_DESCRIPTION OF THE TASK_
Go through the following data and transcribe exactly the stretch of lines from the one holding "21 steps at" to the one holding "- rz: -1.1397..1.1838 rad", both included.
EXTRACTED MATERIAL Start Marker
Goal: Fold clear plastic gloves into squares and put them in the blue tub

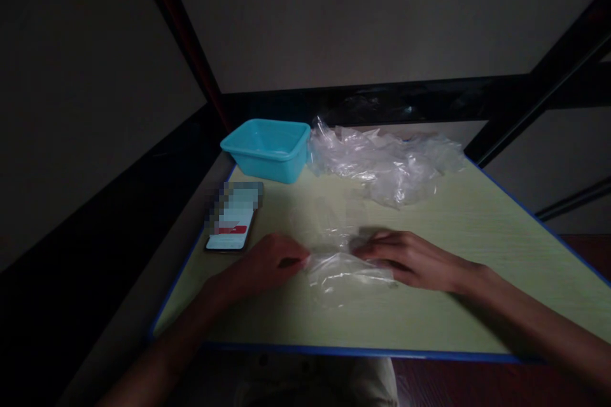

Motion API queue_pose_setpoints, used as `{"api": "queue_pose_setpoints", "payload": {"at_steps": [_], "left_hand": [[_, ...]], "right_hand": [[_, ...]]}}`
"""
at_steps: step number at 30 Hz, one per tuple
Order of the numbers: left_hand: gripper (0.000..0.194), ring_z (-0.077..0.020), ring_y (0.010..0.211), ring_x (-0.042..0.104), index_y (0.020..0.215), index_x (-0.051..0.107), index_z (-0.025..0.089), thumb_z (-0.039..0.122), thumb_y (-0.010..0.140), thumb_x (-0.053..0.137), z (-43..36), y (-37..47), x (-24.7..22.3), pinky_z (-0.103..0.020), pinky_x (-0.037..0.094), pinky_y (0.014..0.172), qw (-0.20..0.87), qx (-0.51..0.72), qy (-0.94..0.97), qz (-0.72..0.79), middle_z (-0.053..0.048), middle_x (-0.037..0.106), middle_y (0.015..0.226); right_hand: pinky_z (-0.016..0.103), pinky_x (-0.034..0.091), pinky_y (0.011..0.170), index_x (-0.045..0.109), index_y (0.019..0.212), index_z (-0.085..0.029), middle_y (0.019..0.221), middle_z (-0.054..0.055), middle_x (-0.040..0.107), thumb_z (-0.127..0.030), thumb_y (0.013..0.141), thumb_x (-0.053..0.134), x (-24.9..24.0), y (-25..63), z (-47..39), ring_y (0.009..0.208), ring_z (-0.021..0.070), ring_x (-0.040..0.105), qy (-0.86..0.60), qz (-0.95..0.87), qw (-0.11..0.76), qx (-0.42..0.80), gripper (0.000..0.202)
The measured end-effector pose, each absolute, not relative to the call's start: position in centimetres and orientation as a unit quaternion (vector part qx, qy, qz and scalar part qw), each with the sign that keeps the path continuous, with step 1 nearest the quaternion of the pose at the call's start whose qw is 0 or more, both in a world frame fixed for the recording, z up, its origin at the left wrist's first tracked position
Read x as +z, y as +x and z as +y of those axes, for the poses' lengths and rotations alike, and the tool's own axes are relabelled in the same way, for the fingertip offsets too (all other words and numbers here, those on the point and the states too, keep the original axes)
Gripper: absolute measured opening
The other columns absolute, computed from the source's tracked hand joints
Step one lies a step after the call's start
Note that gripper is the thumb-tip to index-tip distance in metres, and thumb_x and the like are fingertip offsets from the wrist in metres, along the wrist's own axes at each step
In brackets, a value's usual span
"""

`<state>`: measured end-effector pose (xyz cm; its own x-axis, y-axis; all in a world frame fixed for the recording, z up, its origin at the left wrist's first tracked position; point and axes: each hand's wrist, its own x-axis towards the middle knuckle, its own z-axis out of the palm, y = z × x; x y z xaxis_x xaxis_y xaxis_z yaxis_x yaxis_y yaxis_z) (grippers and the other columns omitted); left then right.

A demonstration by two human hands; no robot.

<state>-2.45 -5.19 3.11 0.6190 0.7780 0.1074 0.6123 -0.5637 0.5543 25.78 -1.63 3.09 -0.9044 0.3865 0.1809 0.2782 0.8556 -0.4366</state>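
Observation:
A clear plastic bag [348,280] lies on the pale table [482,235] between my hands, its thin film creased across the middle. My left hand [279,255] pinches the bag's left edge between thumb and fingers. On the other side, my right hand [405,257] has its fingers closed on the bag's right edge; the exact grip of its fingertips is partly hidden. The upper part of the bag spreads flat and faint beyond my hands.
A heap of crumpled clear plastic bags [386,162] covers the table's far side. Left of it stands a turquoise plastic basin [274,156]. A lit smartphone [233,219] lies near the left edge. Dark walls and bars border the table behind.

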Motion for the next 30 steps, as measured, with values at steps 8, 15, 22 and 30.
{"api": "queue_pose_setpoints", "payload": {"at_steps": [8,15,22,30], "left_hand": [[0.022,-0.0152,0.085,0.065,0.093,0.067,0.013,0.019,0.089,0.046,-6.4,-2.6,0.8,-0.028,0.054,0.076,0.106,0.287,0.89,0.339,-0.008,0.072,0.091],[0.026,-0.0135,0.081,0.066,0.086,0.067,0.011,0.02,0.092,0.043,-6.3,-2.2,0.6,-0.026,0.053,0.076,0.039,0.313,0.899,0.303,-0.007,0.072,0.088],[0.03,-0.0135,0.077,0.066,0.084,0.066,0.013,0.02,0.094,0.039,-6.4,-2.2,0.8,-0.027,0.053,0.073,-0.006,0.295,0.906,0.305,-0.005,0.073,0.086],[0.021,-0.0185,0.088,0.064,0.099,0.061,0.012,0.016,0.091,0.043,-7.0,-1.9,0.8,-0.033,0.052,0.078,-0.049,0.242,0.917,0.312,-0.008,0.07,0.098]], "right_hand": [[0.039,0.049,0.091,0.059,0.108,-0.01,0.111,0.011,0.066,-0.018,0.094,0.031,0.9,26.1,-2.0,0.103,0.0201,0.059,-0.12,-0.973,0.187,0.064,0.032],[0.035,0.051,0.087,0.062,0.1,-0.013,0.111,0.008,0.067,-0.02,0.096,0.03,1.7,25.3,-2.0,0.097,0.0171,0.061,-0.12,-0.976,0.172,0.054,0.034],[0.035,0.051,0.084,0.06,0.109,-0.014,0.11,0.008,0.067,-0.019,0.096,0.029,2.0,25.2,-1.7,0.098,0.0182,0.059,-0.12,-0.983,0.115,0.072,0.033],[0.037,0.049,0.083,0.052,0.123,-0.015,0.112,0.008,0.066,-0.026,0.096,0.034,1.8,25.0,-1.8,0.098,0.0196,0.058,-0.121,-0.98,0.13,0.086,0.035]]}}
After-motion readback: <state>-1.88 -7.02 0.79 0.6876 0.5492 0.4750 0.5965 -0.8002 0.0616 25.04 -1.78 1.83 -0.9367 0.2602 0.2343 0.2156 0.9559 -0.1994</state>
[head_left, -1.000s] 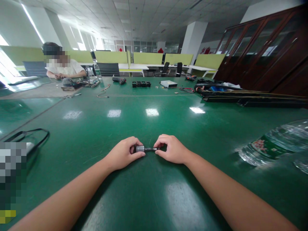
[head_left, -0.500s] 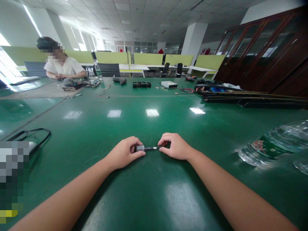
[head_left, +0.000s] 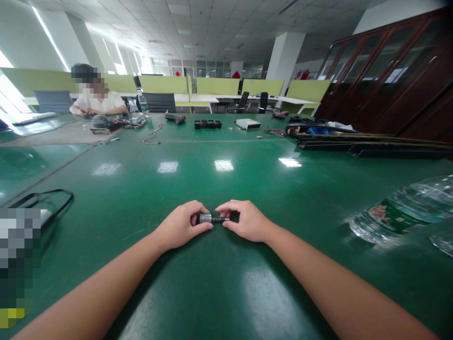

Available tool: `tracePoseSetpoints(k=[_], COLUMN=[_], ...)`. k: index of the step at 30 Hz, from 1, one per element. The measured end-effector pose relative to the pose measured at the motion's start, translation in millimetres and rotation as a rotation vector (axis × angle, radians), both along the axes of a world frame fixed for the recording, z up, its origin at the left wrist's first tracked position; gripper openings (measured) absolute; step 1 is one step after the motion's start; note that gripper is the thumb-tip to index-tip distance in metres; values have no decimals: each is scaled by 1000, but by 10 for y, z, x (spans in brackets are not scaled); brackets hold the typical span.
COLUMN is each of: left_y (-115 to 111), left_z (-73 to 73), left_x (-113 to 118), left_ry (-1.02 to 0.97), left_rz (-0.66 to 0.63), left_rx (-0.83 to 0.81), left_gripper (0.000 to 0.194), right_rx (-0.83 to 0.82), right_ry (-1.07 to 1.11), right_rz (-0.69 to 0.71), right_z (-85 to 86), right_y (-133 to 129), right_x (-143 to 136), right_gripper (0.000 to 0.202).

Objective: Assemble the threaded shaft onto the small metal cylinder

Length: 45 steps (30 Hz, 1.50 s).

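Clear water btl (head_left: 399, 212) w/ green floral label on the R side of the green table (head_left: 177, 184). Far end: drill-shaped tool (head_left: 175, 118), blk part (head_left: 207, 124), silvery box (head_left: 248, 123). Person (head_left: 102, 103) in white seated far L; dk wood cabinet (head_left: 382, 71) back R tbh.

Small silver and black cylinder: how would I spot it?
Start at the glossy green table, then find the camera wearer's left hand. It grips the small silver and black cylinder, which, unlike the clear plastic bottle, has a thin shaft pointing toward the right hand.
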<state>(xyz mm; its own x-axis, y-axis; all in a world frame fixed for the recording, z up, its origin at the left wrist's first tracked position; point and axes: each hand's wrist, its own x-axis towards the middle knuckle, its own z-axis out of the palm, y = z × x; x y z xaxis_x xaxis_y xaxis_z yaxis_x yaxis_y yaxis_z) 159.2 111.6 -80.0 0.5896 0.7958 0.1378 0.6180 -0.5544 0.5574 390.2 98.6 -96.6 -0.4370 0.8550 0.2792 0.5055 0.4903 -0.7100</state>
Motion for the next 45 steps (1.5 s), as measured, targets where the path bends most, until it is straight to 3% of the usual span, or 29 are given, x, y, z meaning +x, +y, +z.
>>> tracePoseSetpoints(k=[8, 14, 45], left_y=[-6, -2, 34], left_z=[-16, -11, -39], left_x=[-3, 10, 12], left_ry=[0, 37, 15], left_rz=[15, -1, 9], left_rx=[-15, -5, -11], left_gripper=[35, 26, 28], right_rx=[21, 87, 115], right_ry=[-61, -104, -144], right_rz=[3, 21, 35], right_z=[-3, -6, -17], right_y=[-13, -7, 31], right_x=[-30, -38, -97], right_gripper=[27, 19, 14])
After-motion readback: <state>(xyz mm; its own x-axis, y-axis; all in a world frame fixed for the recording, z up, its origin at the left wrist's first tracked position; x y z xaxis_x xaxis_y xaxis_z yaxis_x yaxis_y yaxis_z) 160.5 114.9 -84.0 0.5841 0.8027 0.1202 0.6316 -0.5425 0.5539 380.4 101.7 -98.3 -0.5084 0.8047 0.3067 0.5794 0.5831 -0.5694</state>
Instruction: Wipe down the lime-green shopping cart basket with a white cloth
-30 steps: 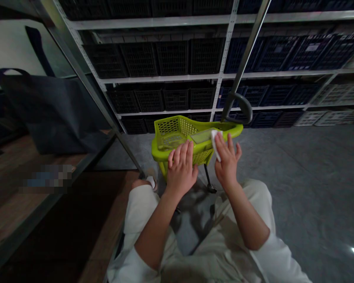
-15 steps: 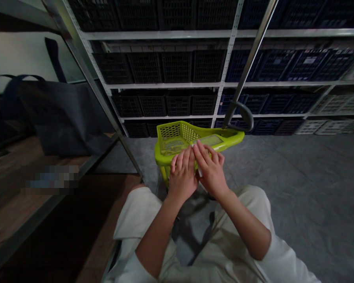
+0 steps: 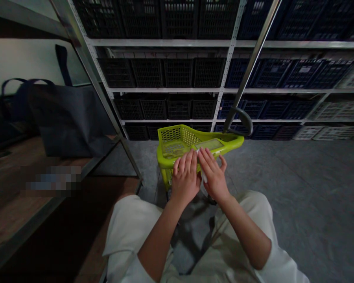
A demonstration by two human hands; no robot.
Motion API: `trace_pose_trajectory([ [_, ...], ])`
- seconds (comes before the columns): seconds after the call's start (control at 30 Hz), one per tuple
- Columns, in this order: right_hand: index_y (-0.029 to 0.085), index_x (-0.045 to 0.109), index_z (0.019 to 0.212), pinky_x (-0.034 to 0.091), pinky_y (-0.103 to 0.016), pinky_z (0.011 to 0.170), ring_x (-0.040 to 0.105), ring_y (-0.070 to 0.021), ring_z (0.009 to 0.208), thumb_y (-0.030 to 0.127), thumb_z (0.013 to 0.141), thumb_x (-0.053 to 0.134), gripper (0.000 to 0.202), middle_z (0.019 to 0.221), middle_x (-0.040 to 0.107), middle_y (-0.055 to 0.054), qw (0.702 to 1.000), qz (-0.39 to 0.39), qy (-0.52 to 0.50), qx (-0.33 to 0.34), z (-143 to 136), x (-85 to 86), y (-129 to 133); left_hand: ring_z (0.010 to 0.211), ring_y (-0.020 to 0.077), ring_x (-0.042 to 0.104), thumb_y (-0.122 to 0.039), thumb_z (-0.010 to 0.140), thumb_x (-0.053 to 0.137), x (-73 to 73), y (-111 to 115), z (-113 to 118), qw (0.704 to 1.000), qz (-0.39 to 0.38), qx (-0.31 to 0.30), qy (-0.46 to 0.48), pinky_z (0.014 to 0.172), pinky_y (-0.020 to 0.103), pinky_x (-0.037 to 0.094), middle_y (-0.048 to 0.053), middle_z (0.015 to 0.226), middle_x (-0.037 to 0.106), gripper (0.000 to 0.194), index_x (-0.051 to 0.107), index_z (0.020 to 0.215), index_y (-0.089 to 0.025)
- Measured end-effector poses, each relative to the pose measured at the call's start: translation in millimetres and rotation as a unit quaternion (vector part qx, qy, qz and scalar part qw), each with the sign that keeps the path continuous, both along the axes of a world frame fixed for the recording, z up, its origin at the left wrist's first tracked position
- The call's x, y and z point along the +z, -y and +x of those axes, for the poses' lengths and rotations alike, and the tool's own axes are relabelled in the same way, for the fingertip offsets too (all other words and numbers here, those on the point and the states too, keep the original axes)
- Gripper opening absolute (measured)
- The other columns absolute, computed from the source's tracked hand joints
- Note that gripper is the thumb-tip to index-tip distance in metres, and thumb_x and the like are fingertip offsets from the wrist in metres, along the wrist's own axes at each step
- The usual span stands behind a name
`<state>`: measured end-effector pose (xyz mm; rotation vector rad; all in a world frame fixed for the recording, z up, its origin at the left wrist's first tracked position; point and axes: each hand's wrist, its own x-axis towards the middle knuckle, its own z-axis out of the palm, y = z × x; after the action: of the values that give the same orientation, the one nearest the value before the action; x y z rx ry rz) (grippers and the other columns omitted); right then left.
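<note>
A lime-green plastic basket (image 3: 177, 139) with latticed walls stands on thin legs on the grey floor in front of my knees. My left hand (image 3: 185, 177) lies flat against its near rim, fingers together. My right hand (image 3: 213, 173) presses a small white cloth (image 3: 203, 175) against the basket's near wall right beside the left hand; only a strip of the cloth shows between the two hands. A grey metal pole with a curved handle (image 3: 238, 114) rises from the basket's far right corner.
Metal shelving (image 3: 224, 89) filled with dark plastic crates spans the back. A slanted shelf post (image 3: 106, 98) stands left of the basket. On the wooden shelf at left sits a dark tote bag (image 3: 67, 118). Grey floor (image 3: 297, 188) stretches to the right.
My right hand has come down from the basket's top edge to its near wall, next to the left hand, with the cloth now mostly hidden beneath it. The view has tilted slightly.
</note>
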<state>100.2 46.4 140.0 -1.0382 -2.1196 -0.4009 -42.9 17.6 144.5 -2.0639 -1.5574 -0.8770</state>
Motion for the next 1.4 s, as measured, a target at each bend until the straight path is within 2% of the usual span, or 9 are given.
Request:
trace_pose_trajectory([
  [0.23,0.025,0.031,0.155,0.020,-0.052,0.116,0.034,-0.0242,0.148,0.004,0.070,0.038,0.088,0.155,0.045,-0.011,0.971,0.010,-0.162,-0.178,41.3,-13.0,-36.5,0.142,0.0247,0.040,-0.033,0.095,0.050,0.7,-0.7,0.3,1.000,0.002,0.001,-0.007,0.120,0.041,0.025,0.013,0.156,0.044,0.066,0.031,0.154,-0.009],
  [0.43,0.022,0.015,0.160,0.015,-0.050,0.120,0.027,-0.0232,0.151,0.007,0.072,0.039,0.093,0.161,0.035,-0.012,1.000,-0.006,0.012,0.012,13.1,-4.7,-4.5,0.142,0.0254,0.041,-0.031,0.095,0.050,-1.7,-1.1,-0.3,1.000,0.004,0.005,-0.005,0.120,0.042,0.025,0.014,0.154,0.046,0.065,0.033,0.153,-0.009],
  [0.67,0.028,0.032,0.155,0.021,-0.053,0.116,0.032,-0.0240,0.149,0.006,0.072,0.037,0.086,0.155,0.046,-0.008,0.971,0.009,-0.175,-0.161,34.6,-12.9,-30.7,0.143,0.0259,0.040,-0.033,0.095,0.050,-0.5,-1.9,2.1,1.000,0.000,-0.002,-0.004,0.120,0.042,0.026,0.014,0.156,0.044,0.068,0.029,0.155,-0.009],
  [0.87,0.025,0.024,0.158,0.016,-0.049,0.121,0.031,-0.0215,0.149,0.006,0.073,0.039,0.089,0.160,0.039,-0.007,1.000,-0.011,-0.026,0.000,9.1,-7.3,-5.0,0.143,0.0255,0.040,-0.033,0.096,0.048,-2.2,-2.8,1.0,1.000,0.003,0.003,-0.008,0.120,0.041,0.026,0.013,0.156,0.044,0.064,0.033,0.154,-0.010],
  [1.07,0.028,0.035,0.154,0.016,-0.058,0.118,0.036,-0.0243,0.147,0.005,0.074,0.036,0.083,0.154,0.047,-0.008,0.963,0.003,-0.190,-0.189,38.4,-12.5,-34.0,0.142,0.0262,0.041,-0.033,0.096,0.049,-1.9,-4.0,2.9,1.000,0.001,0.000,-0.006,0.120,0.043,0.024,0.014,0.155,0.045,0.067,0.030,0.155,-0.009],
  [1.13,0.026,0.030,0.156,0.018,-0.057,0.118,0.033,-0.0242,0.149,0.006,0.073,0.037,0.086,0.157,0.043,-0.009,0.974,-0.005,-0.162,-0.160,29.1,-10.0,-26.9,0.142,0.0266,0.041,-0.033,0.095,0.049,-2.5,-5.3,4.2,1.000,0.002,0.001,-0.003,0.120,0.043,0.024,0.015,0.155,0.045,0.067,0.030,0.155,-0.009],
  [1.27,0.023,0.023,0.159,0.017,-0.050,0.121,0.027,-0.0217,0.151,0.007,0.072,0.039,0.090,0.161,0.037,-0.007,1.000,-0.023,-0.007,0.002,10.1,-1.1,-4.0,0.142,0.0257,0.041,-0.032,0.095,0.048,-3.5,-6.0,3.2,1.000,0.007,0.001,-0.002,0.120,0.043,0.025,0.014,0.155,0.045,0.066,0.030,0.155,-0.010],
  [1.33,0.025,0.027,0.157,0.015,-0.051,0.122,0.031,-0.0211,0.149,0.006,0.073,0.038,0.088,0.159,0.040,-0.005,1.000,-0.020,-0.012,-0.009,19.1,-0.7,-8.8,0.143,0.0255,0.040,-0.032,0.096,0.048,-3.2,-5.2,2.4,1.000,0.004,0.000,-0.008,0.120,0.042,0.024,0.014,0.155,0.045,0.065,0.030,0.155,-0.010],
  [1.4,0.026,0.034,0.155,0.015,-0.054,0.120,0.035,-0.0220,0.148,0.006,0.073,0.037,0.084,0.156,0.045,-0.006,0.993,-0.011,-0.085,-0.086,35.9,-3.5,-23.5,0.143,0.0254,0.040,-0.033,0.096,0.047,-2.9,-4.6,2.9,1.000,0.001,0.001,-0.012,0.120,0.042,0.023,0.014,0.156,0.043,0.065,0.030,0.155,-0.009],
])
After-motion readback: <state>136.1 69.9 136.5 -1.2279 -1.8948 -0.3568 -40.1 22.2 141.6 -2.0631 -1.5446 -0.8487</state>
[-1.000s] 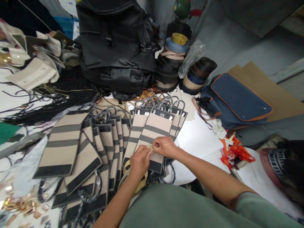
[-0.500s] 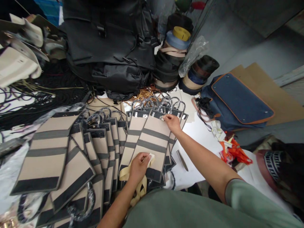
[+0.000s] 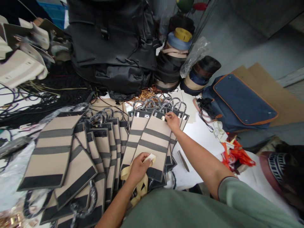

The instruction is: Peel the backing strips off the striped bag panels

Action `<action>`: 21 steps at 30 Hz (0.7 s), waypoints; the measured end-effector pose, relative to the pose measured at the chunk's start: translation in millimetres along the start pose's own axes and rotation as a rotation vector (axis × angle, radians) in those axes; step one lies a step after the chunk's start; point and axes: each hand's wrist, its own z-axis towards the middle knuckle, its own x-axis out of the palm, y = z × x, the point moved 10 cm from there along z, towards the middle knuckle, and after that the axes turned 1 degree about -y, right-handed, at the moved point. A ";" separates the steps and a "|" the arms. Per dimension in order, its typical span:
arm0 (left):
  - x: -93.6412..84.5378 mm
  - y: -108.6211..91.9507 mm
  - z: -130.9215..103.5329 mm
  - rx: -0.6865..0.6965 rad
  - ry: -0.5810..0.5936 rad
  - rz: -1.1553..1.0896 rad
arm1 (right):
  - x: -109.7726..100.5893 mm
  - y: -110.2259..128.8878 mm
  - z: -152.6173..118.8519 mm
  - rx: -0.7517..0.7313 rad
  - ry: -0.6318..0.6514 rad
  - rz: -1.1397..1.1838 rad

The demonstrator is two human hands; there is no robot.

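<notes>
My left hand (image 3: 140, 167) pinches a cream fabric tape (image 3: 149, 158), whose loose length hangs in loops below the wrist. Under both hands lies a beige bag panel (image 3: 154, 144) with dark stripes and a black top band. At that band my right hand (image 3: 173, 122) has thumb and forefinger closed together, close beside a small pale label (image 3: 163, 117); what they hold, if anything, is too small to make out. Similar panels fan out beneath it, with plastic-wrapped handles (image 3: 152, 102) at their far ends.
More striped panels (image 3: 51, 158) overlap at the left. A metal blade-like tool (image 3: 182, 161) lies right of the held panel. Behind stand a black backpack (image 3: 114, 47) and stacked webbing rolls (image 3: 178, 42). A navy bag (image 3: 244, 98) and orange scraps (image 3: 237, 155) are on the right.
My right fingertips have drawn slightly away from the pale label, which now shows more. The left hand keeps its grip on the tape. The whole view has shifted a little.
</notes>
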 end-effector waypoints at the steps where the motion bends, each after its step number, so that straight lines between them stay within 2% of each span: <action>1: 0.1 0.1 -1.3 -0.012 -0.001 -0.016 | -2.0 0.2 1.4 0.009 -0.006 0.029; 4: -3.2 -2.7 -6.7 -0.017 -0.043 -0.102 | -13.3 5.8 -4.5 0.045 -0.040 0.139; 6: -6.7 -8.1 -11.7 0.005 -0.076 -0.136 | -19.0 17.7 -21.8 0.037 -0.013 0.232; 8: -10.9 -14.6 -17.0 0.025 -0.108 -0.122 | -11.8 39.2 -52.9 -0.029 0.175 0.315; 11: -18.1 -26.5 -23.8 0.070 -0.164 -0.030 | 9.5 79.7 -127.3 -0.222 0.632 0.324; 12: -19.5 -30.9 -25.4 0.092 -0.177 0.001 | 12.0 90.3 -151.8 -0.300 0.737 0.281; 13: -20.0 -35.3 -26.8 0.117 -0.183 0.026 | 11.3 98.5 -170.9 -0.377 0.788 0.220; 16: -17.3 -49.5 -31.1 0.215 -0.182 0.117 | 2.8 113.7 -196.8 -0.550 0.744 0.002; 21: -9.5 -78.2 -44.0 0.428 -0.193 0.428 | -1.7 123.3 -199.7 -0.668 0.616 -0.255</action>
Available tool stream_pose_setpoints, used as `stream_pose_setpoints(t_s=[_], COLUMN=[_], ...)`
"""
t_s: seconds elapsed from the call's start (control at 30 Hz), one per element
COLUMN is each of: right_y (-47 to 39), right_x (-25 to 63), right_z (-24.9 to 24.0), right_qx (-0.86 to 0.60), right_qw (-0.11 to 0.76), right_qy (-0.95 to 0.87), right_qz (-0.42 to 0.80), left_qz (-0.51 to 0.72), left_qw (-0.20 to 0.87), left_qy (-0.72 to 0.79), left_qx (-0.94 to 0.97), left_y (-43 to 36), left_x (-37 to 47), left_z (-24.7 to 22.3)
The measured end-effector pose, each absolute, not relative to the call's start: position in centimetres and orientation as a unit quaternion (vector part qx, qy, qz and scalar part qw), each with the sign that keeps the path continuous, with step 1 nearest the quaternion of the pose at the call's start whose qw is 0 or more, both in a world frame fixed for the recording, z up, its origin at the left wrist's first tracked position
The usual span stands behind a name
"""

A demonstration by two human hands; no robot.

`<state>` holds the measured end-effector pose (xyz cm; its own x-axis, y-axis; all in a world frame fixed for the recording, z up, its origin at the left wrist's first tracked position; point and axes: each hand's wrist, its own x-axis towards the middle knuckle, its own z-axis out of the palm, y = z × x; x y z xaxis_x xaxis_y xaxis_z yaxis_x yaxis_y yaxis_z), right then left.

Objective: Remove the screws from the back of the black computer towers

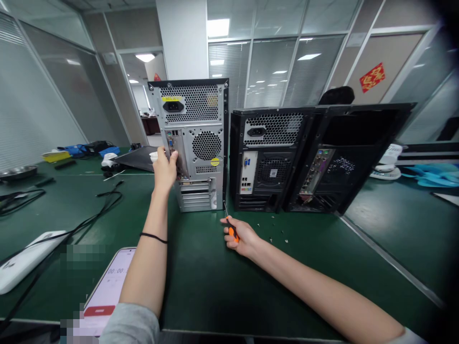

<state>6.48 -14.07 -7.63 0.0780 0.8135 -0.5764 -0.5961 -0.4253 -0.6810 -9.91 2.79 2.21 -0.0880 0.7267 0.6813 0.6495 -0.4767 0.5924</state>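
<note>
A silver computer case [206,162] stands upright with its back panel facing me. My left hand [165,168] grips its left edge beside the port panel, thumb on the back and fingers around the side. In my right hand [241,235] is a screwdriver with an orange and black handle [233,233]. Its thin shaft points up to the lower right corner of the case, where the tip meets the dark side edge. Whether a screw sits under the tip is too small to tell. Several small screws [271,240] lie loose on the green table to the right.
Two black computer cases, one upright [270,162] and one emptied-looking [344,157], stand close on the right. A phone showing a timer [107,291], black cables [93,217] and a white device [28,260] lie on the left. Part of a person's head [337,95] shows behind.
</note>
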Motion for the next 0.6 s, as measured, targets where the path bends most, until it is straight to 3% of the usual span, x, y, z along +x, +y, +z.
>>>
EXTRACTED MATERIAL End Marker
_TASK RESULT_
Action `<action>`: 21 steps at 30 Hz (0.7 s), waypoints; the measured end-effector pose, relative to the pose measured at the chunk's start: translation in millimetres along the start pose's own axes and rotation as a rotation vector (axis × angle, radians) in those axes; step one lies a step after the chunk's start; point and axes: each hand's wrist, its own z-axis towards the middle knuckle, its own x-axis out of the palm, y = z × x, the point moved 10 cm from there along z, towards the middle knuckle, and after that the axes turned 1 degree about -y, right-handed, at the moved point. A ";" separates the steps and a "|" the arms. Per dimension in order, its typical span:
arm0 (left):
  - x: -93.6412..84.5378 mm
  - y: -108.6211..91.9507 mm
  - z: -130.9215..103.5329 mm
  - rx: -0.6865..0.6965 rad
  - ry: -0.5810..0.5936 rad
  - rz: -1.1553..1.0896 rad
arm1 (right):
  - x: -109.7726..100.5893 mm
  - y: -110.2259..128.8878 mm
  - z: -152.6173..118.8519 mm
  - rx: -0.7517..0.7313 rad
  - ry: -0.6318..0.6514 rad
  - rz: -1.1397..1.1838 rad

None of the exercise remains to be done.